Acute Kidney Injury (AKI)

  • AKI is defined as an abrupt or rapid decline in renal function, characterized by a loss of the kidneys' ability to filter waste products, regulate fluid and electrolyte balance, and maintain acid-base balance.
  • AKI can be classified by a rise in creatinine (≥0.3 mg/dL or more within 48 hours), a 1.5 increase from baseline creatinine in 7 days, or urine volume less than 0.5 mL/kg/hr for 6 hours (call at 2 hours-ICU).
  • The condition is often temporary and completely reversible if the underlying cause is identified and treated quickly.
  • Twenty percent of hospitalized clients and 60% of ICU patients develop AKI.
  • Nursing Safety Priority: Assess all clients for low urine output, decreased blood pressure, decreased pulse pressure, and thirst, and intervene with fluids as needed.

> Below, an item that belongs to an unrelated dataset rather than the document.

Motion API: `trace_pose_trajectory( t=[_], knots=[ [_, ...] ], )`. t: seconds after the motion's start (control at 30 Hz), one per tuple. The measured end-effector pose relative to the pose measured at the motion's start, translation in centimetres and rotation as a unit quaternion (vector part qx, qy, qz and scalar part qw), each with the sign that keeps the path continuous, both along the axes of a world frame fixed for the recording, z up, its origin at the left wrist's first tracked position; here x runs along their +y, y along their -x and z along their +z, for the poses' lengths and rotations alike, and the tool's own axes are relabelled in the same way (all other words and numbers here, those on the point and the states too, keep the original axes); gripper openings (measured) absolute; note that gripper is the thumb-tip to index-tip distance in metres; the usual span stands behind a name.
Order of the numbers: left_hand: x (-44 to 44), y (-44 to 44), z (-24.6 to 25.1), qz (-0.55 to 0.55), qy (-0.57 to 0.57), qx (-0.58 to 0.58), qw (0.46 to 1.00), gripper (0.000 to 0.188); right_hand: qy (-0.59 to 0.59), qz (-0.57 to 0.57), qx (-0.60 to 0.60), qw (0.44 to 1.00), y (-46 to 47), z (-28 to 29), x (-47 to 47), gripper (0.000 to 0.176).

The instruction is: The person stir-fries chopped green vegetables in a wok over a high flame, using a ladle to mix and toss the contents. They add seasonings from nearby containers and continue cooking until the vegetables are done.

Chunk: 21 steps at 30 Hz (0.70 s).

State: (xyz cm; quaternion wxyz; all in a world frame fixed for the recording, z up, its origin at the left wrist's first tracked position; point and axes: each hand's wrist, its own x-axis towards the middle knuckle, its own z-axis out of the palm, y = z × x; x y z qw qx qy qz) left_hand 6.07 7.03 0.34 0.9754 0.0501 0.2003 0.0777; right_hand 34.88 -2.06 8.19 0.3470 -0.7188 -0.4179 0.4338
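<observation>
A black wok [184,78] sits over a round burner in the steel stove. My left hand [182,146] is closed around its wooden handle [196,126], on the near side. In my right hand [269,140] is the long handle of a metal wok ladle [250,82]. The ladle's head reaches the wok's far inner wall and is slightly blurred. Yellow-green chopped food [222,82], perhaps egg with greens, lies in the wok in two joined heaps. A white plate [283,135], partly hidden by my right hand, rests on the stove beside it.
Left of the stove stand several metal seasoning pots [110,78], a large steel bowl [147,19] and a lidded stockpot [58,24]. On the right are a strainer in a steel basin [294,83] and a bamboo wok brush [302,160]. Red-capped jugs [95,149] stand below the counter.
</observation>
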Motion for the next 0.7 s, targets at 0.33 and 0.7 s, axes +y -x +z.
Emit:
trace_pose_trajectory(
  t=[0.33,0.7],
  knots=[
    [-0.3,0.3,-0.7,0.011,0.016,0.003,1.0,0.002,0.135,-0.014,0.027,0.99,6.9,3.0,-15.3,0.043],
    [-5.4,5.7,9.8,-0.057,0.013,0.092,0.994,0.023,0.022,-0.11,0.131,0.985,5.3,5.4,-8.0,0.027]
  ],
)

Learning Objectives for AKI

  • Understanding the pathophysiology, clinical manifestations, and medical/nursing management of clients experiencing AKI and prevention of acute renal failure (ARF)
  • Examining risk factors for AKI across the lifespan and identifying nursing strategies to mitigate these risks.
  • Differentiating between the three classifications of AKI (prerenal, intrarenal, postrenal)
  • Application of the nursing process to provide age-appropriate and culturally sensitive care for clients with AKI
  • Developing relevant patient teaching strategies for clients experiencing AKI.

Etiology of AKI

  • Pre-renal: Kidneys not perfused due to issues before blood reaches the kidneys. This often results from decreased blood flow.
  • Intra-renal: Damage to the kidneys themselves. This can be result of conditions like nephrotoxic medications, infections, or other diseases.
  • Post-renal: Obstruction of urine flow out of the kidneys due to issues in the urinary tract like blockages from Benign Prostatic Hyperplasia (BPH) , tumors, stones, or bladder or urethra cancers.

Types of AKI

  • Prerenal: Decreased blood flow to the kidneys (MAP < 65 mmHg), often due to dehydration, decreased cardiac output, renal artery problems, or other conditions.
  • Intrarenal: Damage directly to the kidneys themselves. This can be due to nephrotoxic medications, infections, or other kidney diseases, including Acute Tubular Necrosis (ATN).
  • Postrenal: Obstruction of urine flow. This can be caused by anything blocking urine flow through the ureters, bladder, or urethra, like blockages from Benign Prostatic Hyperplasia (BPH) , tumors, stones, or bladder or urethra cancers.

Putting It Together

  • Various medical problems such as glomerulonephritis, lupus, heart failure, pelvic malignancy, dehydration, septic shock, contrast dye procedures, and motor vehicle accidents with blood loss can lead to AKI.

Assessment of AKI

  • History: Recent surgery, trauma, hypotension, and exposure to nephrotoxins, especially medications like antibiotics, ACE inhibitors, and NSAIDs. Diagnostic test use of contrast agents, diseases impairing renal function i.e., diabetes, lupus, infections, and any recent acute illnesses.
  • Ask about urine color, frequency, and volume.
  • History of kidney problems, trauma, cancers, or obstructions.

KDIGO Classification System

  • Staging AKI based on serum creatinine levels and urine volume.

RIFLE Classification System

  • RIFLE stands for Risk, Injury, Failure, Loss, End-stage renal disease.
  • Measures AKI based on GFR (glomerular filtration rate) and urine output.

Phases of AKI

  • Oliguric Phase: Kidney function is impaired, leading to decreased urine output.
  • Diuretic Phase: Kidneys start to recover some function but may excrete more water, leading to decreased fluid volume.
  • Recovery Phase: Kidney function returns to normal, and urine output stabilizes.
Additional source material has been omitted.